Supreme Court of Colorado. Department One
Apr 2, 1928
267 P. 605 (Colo. 1928)

Opinion

No. 11,819.

Decided April 2, 1928. Rehearing denied May 7, 1928.

Action for injunction. Decree for plaintiff.

Affirmed.

1. APPEAL AND ERROR — Fact Findings. The Supreme Court in reviewing a case is bound by fact findings of the trial court which are sustained by the evidence.

2. WATER RIGHTS — Source of Supply — Litigation. The source of supply of irrigating water does not concern one who unlawfully deprives another of its use.

3. DRAINAGE DISTRICTS — Escaping Water — Nuisance — Abatement. Where a drainage district permitted breaks in the banks of its outlet ditch, from which water escaped onto and damaged plaintiff's land, a nuisance was created and the directors of the district having ignored plaintiff's complaints, it is held that he had a right to enter upon their right of way and abate the nuisance.

4. WATER COURSES — Drainage. A natural water course may be used as a conduit or outlet for the drainage of lands, at least where the augmented flow will not tax the stream beyond its capacity and cause the flooding of adjacent lands.

5. DRAINS AND DRAINAGE — Adjoining Lands. There is no right on the part of one land owner to drain the water from his land over that of his neighbor without the latter's consent.

6. Damage. One who attempts to gather water into a drain or to maintain a drain for his own convenience, is bound to take due care that no injury is done by it.

7. WATER RIGHTS — Unlawful Diversion — Injunction. Injunction lies to restrain the wrongful diversion of water away from one lawfully entitled to the use thereof.

8. PARTIES — Drainage Water. In an action concerning drainage water, the judgment affects only parties to the suit.

9. DRAINAGE DISTRICTS — Directors — Powers — Abuse. Courts will correct an abuse committed by directors of a drainage district under the guise of discretionary powers.

10. Directors — Injunction. Directors of a drainage district who attempt to act beyond the scope of their official powers, held properly restrained by injunction.

11. APPEAL AND ERROR — Unnecessary Determination of Questions. The Supreme Court is not bound to pass upon questions not necessary to the determination of the case under consideration.

Error to the District Court of Crowley County, Hon. James A. Park, Judge.

Mr. HARRY E. MAST, Mr. JOHN H. VOORHEES, for plaintiffs in error.

Messrs. SABIN SABIN, for defendant in error.

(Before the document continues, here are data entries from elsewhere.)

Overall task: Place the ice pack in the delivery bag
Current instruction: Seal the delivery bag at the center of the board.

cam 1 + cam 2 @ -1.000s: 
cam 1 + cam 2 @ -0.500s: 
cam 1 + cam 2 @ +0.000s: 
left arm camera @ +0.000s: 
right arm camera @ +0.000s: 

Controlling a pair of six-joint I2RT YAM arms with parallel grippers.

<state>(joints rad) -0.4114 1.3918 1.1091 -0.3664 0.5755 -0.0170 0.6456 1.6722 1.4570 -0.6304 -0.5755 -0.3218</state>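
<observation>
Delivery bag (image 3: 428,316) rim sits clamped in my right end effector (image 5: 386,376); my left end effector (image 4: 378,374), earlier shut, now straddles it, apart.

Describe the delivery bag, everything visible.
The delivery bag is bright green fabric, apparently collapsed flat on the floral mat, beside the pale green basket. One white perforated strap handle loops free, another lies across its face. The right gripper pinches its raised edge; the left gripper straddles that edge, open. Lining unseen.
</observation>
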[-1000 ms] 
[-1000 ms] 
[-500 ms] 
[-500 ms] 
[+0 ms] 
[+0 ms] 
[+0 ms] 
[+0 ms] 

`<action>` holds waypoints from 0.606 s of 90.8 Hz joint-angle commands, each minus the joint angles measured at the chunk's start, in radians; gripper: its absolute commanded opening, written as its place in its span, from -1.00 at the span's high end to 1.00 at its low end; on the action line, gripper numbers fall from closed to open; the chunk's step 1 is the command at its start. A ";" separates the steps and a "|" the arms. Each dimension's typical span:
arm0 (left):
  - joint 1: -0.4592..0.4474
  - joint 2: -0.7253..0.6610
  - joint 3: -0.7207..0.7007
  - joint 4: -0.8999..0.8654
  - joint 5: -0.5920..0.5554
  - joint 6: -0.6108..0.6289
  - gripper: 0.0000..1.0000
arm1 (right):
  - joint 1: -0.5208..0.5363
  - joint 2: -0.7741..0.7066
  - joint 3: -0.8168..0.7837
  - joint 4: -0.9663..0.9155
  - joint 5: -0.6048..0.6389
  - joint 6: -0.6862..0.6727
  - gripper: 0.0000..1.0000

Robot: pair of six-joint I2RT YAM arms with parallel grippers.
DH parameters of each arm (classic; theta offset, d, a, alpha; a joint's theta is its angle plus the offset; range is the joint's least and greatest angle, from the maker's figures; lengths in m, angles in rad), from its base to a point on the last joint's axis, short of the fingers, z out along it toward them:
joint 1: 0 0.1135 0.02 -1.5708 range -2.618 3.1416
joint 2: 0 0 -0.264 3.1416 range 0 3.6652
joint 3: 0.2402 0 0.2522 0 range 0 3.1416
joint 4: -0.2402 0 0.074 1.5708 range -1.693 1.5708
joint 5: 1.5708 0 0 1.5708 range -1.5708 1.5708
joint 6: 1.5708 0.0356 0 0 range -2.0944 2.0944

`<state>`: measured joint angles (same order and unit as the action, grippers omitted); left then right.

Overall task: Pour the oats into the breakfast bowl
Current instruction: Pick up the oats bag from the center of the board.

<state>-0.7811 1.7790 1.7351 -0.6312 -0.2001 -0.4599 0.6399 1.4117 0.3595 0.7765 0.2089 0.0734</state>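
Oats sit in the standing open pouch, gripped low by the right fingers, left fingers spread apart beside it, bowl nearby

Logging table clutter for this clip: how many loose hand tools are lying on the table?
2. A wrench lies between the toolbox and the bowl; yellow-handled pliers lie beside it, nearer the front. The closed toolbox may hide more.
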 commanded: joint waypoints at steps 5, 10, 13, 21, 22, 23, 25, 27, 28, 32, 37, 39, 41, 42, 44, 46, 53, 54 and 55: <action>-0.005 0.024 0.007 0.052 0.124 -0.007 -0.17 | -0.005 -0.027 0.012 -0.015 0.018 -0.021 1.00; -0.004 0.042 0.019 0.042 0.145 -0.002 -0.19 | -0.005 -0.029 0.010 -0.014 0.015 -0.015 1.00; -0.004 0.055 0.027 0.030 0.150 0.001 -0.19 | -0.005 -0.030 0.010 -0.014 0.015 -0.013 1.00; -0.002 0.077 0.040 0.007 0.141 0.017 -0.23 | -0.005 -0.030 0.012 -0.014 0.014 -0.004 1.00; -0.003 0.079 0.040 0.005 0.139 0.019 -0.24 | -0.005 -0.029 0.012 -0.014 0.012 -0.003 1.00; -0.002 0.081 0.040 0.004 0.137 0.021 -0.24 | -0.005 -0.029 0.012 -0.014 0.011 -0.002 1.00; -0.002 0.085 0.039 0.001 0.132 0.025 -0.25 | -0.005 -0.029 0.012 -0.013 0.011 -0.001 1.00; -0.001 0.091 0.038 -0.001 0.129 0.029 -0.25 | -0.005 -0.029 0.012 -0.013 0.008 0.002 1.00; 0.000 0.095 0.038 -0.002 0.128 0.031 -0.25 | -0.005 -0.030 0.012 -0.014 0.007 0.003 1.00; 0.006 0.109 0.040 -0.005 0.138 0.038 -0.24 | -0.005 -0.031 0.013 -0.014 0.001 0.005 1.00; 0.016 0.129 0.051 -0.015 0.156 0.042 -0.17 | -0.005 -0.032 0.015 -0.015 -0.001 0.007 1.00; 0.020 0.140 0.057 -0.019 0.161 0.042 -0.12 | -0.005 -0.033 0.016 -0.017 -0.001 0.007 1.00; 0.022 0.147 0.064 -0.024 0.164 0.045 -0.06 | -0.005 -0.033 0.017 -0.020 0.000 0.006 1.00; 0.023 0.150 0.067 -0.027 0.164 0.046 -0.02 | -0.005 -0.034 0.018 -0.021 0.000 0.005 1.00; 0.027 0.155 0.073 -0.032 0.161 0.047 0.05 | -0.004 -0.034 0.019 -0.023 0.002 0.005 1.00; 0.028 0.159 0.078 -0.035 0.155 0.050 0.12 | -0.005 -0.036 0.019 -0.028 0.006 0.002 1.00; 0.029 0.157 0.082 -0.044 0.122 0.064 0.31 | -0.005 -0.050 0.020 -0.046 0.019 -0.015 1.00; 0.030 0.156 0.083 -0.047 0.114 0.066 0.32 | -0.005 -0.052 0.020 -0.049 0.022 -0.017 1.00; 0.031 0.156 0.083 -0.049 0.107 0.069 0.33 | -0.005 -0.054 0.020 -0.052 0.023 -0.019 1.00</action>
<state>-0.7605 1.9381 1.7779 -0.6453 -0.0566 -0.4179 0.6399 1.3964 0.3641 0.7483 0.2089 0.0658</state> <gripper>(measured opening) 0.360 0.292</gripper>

THIS is an action brought by Auckland against Olney Springs Drainage District, the directors thereof, and Pantle, a ditch contractor, to enjoin defendants from diverting the water collected in the drainage system of the district away from its outlet above plaintiff's lands on which he uses it for irrigation, and from changing its course into a new channel away from such lands, and so depriving plaintiff of the use of such waters. The trial was to the court; general and special findings were for plaintiff and a permanent injunction issued. The drainage district and its co-defendants assign error and bring the case here for review. When not designated by name, Auckland will be referred to as plaintiff and the other parties as defendants, their alignment in the trial court.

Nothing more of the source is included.